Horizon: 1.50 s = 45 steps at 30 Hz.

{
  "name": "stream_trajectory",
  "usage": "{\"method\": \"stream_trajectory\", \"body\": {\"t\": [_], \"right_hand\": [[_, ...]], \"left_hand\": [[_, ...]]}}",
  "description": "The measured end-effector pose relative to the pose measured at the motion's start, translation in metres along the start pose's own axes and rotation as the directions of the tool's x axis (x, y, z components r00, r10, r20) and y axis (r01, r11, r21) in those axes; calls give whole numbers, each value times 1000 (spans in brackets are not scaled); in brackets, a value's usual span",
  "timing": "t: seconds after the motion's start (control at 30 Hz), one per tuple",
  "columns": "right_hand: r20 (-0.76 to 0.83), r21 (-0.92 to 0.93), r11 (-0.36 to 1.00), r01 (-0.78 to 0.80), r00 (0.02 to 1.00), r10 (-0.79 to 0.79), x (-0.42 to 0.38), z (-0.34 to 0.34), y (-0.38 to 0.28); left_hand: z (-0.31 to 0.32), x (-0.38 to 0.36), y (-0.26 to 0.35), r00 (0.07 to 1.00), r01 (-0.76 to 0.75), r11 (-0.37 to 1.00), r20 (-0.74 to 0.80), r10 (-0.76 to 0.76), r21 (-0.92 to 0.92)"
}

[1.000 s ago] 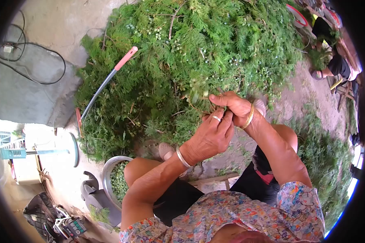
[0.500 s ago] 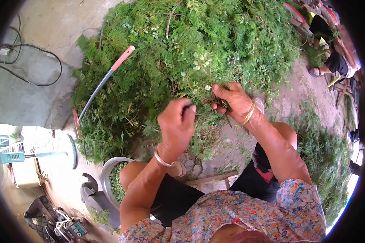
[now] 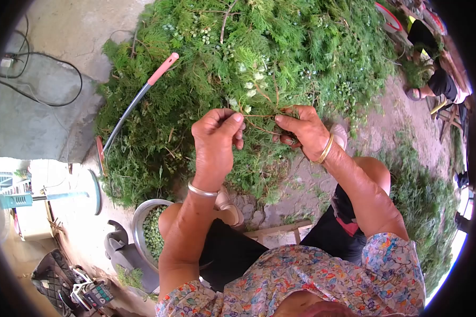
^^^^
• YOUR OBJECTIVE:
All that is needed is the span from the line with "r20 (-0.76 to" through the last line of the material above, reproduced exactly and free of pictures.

• RESULT OF THE TASK:
  "columns": "right_hand: r20 (-0.76 to 0.83), r21 (-0.92 to 0.93), r11 (-0.36 to 1.00), r01 (-0.78 to 0.80), r00 (0.02 to 1.00), r10 (-0.79 to 0.79), x (-0.42 to 0.38), z (-0.34 to 0.34), y (-0.38 to 0.28); left_hand: z (-0.31 to 0.32), x (-0.38 to 0.36), y (-0.26 to 0.35), r00 (0.07 to 1.00), r01 (-0.76 to 0.75), r11 (-0.37 to 1.00), r20 (-0.74 to 0.80), r10 (-0.76 to 0.76), r21 (-0.92 to 0.92)"
}

[1.000 s ago] 
[0.500 s ago] 
[now] 

This concludes the response to the exercise.